• **What to work on**: Go through the listing below from its first line and repeat each line exactly, ending at the line containing "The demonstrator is" and including it.

• **Data**:
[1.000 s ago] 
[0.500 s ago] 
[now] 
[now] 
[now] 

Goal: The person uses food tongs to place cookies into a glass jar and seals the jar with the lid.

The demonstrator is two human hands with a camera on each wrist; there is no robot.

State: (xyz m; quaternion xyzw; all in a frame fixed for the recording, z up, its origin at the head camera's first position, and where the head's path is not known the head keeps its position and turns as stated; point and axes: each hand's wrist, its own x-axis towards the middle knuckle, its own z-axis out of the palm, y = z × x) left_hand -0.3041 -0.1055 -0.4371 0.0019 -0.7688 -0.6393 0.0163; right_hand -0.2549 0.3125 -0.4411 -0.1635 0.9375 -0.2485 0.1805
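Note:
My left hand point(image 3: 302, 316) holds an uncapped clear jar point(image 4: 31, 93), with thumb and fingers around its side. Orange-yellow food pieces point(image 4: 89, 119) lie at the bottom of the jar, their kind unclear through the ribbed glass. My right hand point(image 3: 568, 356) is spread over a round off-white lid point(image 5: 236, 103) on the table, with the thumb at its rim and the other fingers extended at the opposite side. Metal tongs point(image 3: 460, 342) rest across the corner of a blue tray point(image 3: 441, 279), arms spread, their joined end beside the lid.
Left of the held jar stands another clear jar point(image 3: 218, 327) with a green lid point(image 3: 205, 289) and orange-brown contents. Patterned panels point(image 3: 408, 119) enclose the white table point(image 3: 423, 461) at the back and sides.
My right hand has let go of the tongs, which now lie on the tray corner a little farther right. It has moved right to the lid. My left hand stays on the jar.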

• **Answer box**:
[1.000 s ago] 
[0.500 s ago] 
[now] 
[now] 
[now] 

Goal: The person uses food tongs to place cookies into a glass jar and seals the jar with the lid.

The demonstrator is two human hands with a camera on each wrist; there is no robot.

What this exercise needed has been supplied.